Author: Caocao (Web hermit), http://www.caocao.name, http://www.caocao.mobi
Reprinted please indicate Source: http://www.javaeye.com/topic/149776
Some websites allow users to upload photos, posters, and other images. as developers, this situation is inevitable, A large part of images uploaded by users are repeated or similar. For this reason, the hermit wants to discuss how to recognize similar images.Algorithm.
What features should such an algorithm have? The main characteristics of the hermit are:
1. You can identify identical images.
2. Image Recognition, rotation, translation, scaling, proportional distortion, and Edge Addition.
3. You can identify some areas inside the image.
4. It can identify partial colors, overexposure, underexposure, blur, and noise.
5. Recognize watermarks.
6. You can recognize images with slight ps.
7. The false recognition rate must be quite low.
8. When recognizing an image, no other images are scanned, and only the feature data extracted from other images can be identified.
It seems that there are many requirements. Let's not talk about it much. Please refer to the figure below. Assuming there is such an algorithm, the hermit wants to input a floating point number as the minimum similarity M, all images with a similarity greater than or equal to m are listed. In the image, 01.jpg is the input image, and the rest are similar to the input image, which are arranged in descending order of similarity.

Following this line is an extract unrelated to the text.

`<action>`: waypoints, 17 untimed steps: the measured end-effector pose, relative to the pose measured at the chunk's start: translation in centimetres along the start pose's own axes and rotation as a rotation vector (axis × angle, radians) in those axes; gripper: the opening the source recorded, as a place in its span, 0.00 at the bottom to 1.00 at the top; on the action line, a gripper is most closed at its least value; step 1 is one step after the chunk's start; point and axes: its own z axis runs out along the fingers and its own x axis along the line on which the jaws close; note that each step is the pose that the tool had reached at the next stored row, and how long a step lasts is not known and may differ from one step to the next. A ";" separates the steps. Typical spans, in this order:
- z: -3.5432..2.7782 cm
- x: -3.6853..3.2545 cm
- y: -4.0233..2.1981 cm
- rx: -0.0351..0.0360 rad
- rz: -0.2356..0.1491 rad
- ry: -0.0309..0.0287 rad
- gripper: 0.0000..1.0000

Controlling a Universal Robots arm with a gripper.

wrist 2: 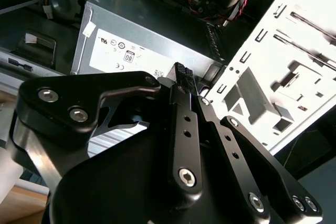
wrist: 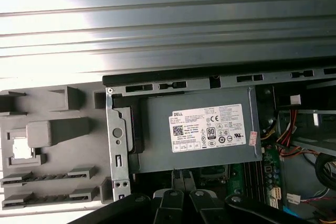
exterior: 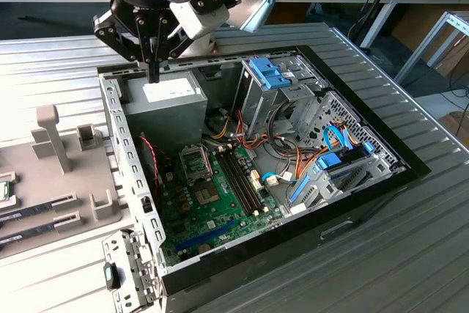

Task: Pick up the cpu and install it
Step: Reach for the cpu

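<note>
Claw [wrist 2: 184, 74] looks pinched narrow and empty, while the cpu [wrist: 20, 149] lies flat in its pocket on the grey tray [wrist: 58, 163], probably parked for an easy grab, beside the open case [wrist: 118, 145] whose power supply [wrist: 157, 145] the claw hangs over.

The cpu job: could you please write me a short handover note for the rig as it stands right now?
The gripper is shut on nothing and hangs over the power supply, at the corner of the case.
The cpu lies in its pocket on the grey fixture, outside the case.
The socket on the motherboard looks dark, with no chip seen in it.
Done: nothing that shows.
Left: picking up the cpu and installing it.
</note>
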 end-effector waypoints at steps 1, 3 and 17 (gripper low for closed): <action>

It seems that the results are not bad, and the requirements are basically met. The hermit will talk about the ideas below. The first step is to extract the image feature data:
1. the hash code of the entire file is used to identify identical images.
2. The rotation angle is not sensitive to data, which is used to prevent rotation and mirroring.
3. the aspect ratio is not sensitive, which is used to prevent scaling and proportional distortion.
4. Partial colors are not sensitive data, which is used to resist partial colors, overexposure, and underexposure.
5. The overall contour data is used to resist Edge Addition, blur, noise, watermarks, and slight ps.
By indexing these feature data for complex operations, you can obtain a comprehensive similarity to quickly recognize images without scanning other images. Because the algorithm is not very mature, we hope that readers and hermit who are interested in this will discuss such an algorithm together. Hermit's MSN: nethermit # Hotmail. Com.